Exercise details:
Within the data that follows, set down exactly the lines from the one containing "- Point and" through the one containing "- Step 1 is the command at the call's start", both ends included.

Given entries:
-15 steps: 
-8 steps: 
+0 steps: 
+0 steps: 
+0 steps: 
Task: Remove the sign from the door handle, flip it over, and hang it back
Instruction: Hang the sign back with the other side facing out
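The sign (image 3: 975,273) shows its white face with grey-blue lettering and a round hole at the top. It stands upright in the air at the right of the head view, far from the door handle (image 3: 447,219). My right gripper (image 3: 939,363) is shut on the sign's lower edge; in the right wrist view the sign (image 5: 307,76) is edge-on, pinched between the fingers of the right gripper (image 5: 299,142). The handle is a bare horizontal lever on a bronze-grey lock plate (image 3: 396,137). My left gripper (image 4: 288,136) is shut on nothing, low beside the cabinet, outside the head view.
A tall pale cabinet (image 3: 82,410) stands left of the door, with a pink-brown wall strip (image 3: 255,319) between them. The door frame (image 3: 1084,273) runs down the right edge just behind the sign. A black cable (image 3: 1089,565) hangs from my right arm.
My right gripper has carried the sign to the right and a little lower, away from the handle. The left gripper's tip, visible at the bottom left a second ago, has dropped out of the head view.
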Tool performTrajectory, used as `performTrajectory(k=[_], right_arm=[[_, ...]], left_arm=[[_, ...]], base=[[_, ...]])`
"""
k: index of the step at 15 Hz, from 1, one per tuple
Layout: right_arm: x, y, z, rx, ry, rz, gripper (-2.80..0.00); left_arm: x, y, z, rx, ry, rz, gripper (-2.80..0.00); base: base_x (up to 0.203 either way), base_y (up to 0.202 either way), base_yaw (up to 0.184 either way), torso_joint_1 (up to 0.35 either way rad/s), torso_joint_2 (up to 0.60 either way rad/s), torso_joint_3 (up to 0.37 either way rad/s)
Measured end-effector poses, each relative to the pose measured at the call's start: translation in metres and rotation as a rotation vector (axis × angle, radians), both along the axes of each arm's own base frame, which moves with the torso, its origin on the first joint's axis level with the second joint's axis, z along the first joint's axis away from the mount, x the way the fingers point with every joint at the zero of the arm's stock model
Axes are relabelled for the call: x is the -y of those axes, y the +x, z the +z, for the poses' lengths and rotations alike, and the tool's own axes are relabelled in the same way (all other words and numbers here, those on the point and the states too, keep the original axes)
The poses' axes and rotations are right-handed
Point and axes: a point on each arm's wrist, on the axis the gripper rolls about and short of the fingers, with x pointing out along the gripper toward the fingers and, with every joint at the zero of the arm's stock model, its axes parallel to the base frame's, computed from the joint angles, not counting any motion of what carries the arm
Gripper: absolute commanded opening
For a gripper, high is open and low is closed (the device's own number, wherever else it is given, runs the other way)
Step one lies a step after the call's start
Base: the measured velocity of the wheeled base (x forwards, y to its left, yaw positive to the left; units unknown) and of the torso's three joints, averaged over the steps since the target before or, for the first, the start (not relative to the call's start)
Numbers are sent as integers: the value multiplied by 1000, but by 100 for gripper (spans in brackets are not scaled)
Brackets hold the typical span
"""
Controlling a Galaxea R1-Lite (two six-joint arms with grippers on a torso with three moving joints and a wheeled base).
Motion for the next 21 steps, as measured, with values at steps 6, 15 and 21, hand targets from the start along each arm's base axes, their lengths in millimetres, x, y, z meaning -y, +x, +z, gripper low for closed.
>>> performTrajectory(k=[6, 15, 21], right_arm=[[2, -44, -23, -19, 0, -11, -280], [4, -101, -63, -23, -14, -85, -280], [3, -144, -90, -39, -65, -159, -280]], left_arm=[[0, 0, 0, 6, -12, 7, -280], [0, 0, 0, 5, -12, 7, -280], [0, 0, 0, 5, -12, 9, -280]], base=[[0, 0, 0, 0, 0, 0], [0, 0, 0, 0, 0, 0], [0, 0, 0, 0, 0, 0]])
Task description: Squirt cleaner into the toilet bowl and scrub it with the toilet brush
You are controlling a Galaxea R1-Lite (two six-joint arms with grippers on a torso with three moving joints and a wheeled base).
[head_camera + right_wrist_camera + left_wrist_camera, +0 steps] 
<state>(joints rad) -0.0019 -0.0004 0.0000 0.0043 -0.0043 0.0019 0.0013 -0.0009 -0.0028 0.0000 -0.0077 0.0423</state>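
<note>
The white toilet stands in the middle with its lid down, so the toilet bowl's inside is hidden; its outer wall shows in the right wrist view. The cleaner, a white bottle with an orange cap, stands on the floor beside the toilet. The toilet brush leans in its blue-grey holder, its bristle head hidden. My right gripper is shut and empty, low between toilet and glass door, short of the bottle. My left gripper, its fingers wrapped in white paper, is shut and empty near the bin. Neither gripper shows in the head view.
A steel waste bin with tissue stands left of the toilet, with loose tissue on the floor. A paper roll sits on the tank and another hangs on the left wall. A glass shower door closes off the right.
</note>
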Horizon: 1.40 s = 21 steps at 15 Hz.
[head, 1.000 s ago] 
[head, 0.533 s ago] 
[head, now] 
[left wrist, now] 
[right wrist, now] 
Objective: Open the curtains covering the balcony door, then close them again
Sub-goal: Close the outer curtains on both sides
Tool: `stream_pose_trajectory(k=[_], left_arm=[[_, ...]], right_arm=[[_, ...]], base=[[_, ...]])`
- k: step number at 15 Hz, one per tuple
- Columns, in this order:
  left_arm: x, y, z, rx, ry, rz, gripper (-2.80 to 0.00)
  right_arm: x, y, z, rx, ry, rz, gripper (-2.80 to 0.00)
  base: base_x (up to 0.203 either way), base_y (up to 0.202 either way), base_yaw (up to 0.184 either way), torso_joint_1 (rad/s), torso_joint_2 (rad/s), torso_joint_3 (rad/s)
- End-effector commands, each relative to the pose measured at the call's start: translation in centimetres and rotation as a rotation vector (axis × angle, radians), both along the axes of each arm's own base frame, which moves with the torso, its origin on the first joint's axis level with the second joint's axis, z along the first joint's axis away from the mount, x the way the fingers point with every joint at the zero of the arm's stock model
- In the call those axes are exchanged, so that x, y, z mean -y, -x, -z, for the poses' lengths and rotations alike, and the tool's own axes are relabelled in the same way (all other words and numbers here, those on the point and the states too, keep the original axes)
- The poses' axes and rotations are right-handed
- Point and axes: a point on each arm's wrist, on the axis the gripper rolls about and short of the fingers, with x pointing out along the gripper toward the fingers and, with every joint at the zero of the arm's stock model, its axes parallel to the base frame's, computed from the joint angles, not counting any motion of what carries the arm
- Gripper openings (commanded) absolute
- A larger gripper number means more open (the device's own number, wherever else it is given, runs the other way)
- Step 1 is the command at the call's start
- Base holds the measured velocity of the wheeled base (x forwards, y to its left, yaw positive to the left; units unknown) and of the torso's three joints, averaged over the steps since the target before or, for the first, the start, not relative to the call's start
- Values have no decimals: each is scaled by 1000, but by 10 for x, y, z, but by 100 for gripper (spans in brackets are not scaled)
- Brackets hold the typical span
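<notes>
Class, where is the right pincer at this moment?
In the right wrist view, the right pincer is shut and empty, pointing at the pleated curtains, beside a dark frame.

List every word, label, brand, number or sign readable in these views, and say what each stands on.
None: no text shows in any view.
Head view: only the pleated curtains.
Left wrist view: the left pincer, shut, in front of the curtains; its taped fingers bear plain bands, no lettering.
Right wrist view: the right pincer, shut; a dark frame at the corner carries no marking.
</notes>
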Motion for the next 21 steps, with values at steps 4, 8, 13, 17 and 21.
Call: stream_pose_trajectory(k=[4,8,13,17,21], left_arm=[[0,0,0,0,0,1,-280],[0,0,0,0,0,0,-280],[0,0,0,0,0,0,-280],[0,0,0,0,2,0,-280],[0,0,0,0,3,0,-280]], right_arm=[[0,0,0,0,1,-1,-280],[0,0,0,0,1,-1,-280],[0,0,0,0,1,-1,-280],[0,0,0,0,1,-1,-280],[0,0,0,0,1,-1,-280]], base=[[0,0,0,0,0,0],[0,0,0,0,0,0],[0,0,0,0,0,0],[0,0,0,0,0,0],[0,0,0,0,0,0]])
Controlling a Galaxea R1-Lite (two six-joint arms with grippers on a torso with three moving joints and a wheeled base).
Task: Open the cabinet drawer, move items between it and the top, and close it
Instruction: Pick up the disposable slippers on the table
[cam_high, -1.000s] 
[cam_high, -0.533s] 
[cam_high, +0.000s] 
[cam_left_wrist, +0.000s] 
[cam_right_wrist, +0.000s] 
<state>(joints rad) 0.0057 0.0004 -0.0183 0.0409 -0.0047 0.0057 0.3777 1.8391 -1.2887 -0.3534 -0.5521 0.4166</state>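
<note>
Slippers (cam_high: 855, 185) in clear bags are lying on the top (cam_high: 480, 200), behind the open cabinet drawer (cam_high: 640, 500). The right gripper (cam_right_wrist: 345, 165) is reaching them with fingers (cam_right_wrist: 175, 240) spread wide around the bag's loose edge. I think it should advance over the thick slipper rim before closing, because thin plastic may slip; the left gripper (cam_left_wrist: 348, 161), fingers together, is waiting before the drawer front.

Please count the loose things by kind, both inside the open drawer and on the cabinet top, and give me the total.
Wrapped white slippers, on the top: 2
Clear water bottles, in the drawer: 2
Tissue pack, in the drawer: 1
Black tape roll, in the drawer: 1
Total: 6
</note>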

Result:
- Point and axes: a point on each arm's wrist, on the axis the gripper rolls about and short of the fingers, with x pointing out along the gripper toward the fingers and, with every joint at the zero of the arm's stock model, its axes parallel to the base frame's, computed from the joint angles, not counting any motion of what carries the arm
- Gripper openings (commanded) absolute
- A larger gripper number means more open (the device's own number, wherever else it is given, runs the other way)
- Step 1 is the command at the call's start

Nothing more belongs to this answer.